Vacuoles are interconnected in a guard cell of V. faba. A1, Two separated vacuoles (arrows). A2, A cross section image of section A1 through the white line (arrowhead), showing two separated vacuoles in section A1 are contacted. A3, The 3D projection image of the stoma in section A1, stained with AO and observed by CLSM. B, TVMs (arrow) link spherical vacuoles, stained with AO and observed by CLSM. C, Four optical sections of a stoma at different focus, showing two vacuoles are connected (arrows), stained with FDA and observed by CLSM. D, 3D projection showing interconnection of small vacuoles (arrows) in a guard cell. D1 and D2, Two optical sections of a stoma at different foci. D3, 3D projection image of the stoma in sections C1 and C2, stained with FDA and observed by CLSM. Cy, Cytoplasma; V, vacuole. Bars = 10 μm.

Figure 8.

Vacuolar lumens are interconnected in a guard cell of V. faba.
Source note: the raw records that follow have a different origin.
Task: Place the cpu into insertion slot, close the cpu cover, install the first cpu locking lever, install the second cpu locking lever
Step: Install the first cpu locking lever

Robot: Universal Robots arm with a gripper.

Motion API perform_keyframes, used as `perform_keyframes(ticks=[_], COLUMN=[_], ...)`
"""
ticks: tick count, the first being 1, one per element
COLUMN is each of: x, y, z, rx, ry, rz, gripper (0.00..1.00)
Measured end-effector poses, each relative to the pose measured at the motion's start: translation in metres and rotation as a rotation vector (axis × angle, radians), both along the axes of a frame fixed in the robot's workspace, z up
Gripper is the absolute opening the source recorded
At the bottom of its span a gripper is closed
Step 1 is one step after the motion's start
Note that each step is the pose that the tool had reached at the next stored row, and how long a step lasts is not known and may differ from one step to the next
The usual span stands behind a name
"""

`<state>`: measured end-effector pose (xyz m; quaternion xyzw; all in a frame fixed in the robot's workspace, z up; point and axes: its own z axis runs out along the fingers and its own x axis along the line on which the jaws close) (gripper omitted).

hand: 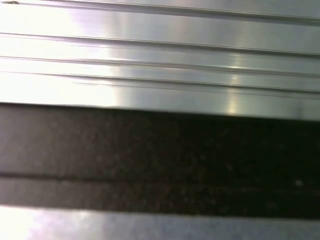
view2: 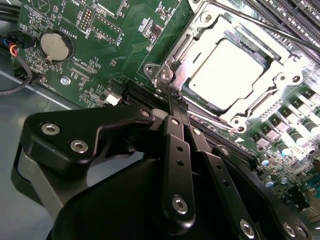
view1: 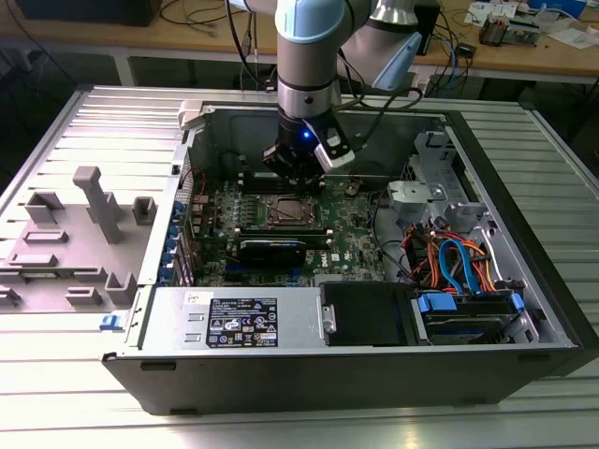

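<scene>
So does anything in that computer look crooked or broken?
Nothing stands out. The cpu sits flat and square in its socket, the cover lies down around it, and the gripper hangs beside the socket's corner. No loose parts show on the board.

1. The exterior view looks down from high in front at the whole open computer case (view1: 374, 355)
2. The second wrist view sits close over its green board (view2: 100, 60), shared with the exterior view
3. The first wrist view faces ribbed metal (hand: 160, 60) closely
</scene>
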<state>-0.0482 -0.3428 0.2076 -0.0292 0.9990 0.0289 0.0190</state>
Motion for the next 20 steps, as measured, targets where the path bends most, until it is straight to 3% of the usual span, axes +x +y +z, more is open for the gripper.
perform_keyframes(ticks=[6,20], x=[0.0012,0.0012], y=[-0.0002,-0.0009], z=[-0.0013,-0.0003], rx=[-0.0005,-0.0003], ry=[0.0033,0.0033], rz=[0.0,0.0], gripper=[0.11,0.11])
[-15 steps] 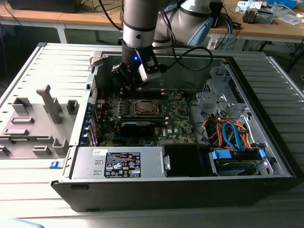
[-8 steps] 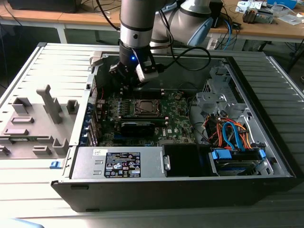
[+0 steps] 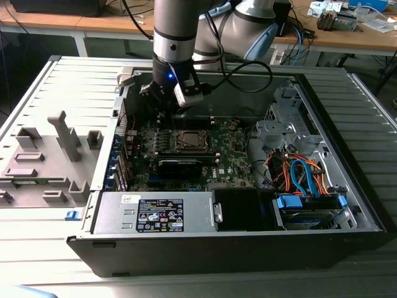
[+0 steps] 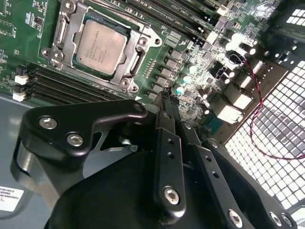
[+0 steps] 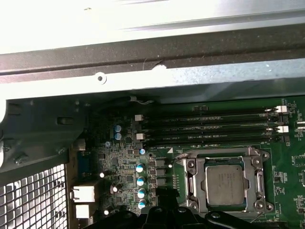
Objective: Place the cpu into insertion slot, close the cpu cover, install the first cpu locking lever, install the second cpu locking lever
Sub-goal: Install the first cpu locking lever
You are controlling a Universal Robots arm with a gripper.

The photobleaching was performed with the vacuoles stained with AO bleached 50 to 100 times with strong excitation light of 488 nm under the control of LSM 510 Meta (Zeiss). Bleaching was done in the circle (in A, arrowhead) or square (in B, arrowhead). The fluorescence intensities of neighboring vacuoles (arrows) decreased after bleaching. Cy, Cytoplasma; V, vacuole. Bars = 10 μm.